[YOUR GOAL] Which of the lines below holds the string "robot"? Copy every line that does.

[GIVEN INFORMATION]
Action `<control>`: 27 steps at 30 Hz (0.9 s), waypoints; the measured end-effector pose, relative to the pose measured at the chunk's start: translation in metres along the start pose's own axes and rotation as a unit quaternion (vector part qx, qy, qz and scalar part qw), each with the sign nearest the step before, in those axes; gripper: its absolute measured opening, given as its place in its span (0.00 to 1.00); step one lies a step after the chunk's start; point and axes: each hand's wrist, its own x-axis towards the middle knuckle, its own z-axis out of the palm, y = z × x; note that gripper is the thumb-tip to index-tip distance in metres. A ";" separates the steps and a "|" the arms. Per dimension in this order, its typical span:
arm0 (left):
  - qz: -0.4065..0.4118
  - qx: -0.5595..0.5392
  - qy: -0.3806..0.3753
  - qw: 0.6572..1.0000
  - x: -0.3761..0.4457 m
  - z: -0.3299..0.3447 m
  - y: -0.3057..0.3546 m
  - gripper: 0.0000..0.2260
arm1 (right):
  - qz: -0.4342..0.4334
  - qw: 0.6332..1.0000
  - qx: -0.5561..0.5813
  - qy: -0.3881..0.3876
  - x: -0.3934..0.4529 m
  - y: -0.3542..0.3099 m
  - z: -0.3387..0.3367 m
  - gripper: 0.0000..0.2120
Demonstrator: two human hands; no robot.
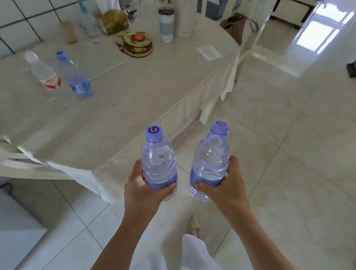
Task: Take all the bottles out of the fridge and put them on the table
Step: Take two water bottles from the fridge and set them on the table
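My left hand grips a clear water bottle with a purple cap upright, just off the table's near edge. My right hand holds a second, matching purple-capped bottle upright over the floor. The round table with a cream cloth lies ahead and to the left. Two bottles stand on its left side: one with a white cap and red label and one with a purple cap and blue label. The fridge does not show clearly.
At the table's far side stand a white-and-grey tumbler, a white kettle, round coasters, a tissue pack, a paper slip and another bottle. A white chair is at the right. Tiled floor spreads to the right.
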 end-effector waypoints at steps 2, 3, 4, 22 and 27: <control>-0.014 0.000 0.030 0.999 0.019 0.015 0.011 0.29 | -0.011 0.999 -0.013 -0.029 0.034 -0.008 -0.005 0.34; -0.018 0.002 0.046 0.999 0.028 0.021 0.016 0.30 | -0.017 0.998 -0.024 -0.046 0.051 -0.013 -0.007 0.34; -0.018 0.003 0.062 0.998 0.037 0.026 0.021 0.31 | -0.022 0.997 -0.034 -0.062 0.067 -0.017 -0.008 0.33; -0.102 -0.016 0.226 0.969 0.228 0.009 0.044 0.30 | -0.090 0.966 -0.078 -0.229 0.278 -0.103 0.109 0.29; -0.102 -0.001 0.256 0.961 0.304 -0.018 0.042 0.27 | -0.124 0.957 -0.065 -0.255 0.327 -0.143 0.170 0.25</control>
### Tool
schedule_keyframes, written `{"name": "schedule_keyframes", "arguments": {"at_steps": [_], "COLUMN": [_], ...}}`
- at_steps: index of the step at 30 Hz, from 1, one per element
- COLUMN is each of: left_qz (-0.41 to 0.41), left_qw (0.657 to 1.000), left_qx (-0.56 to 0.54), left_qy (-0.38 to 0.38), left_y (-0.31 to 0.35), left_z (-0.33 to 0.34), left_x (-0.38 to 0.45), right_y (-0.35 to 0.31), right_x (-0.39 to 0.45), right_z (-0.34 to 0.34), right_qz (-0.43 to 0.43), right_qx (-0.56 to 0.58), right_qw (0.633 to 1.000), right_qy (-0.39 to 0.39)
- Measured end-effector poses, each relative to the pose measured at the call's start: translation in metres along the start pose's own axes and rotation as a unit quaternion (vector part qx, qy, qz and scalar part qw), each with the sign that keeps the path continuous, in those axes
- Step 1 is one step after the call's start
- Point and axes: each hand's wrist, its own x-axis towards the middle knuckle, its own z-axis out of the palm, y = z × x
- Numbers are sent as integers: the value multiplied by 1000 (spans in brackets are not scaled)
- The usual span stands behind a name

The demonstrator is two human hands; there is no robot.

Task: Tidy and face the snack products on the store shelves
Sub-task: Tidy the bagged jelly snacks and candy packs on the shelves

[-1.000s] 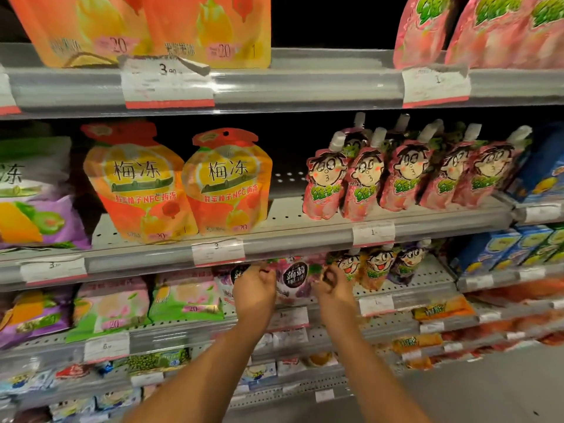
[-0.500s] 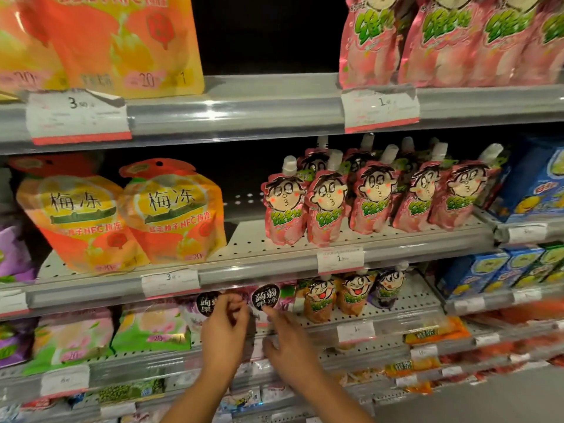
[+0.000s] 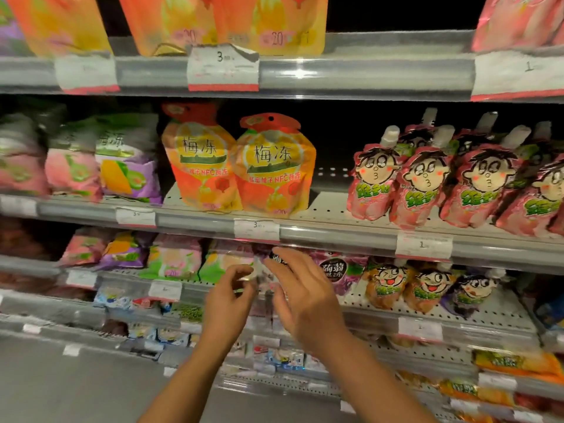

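Hands are seen in the single head view, both raised to the third shelf down, just below the grey shelf rail (image 3: 335, 236) that carries the price tags. The left hand (image 3: 227, 303) is held with its fingers (image 3: 241, 271) curled toward the thumb, apparently pinching the edge of a blurred purple jelly pouch (image 3: 262, 270); the grip itself is smeared, so this is judged rather than plainly seen. The right hand (image 3: 305, 297) is spread, its straight fingers laid against the same pouch from the right. A second purple pouch with a black round label (image 3: 334, 270) is set just right of that hand, below the rail. Two orange pouches (image 3: 241, 169) are stood upright above the rail, and pink face-printed spout pouches (image 3: 427, 184) further right on the same level.

Trouble could come from the soft pouch being tugged sideways: its neighbour could be toppled or dragged askew, or the pouch could slip off the shelf lip, since only a light pinch seems to be applied.
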Motion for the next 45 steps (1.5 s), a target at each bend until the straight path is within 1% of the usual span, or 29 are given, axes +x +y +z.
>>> {"name": "schedule_keyframes", "arguments": {"at_steps": [4, 6, 8, 10, 12, 13, 15, 17, 19, 21, 24, 26, 29, 30, 32, 34, 36, 38, 40, 42, 44, 45], "left_qz": [12, 36, 66, 82, 109, 136, 187, 205, 221, 227, 213, 213, 216, 217, 216, 216, 240, 280, 296, 258, 172, 122], "left_qw": [998, 993, 986, 980, 973, 966, 952, 941, 919, 894, 884, 883, 894, 899, 907, 910, 911, 919, 933, 949, 963, 967], "left_qx": [22, 43, 74, 91, 119, 143, 187, 235, 306, 377, 416, 418, 393, 380, 361, 353, 335, 277, 200, 156, 164, 181], "left_qy": [61, 103, 137, 154, 167, 170, 157, 132, 111, 83, 34, 14, 11, 14, 16, 9, -2, -5, 31, 92, 129, 130], "left_y": [-3, -4, -11, -23, -36, -44, -63, -82, -100, -115, -126, -132, -132, -130, -125, -124, -129, -141, -158, -178, -202, -214], "left_z": [-46, -72, -97, -122, -148, -161, -187, -214, -236, -251, -263, -267, -270, -270, -271, -274, -281, -293, -306, -321, -332, -337], "left_x": [2, 6, 12, 20, 31, 37, 54, 71, 89, 108, 127, 133, 134, 133, 131, 131, 134, 140, 144, 149, 159, 166], "right_y": [-18, -29, -37, -40, -43, -48, -61, -76, -86, -91, -101, -106, -117, -123, -140, -156, -165, -168, -164, -161, -159, -159], "right_x": [28, 42, 51, 53, 50, 48, 47, 50, 55, 59, 62, 66, 73, 77, 88, 104, 117, 120, 117, 115, 114, 114], "right_z": [20, 27, 37, 51, 65, 71, 86, 98, 107, 112, 120, 125, 133, 137, 149, 165, 182, 195, 200, 200, 200, 202], "right_qz": [-31, -25, -2, 26, 56, 72, 113, 165, 207, 238, 244, 264, 297, 281, 207, 148, 153, 181, 187, 176, 175, 178], "right_qx": [-27, -55, -107, -157, -184, -192, -206, -220, -225, -218, -221, -225, -242, -241, -231, -228, -239, -256, -263, -270, -277, -276], "right_qw": [999, 998, 993, 986, 980, 978, 972, 961, 952, 946, 944, 938, 923, 928, 950, 962, 959, 949, 945, 945, 943, 942], "right_qy": [-14, -29, -43, -46, -45, -38, -12, 0, -1, 2, 12, 12, 27, 33, 31, 10, -14, -32, -43, -52, -61, -62]}}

[OUTPUT OF THE EXERCISE]
Demonstrator: two human hands; no robot.
The demonstrator is two human hands; there is no robot.

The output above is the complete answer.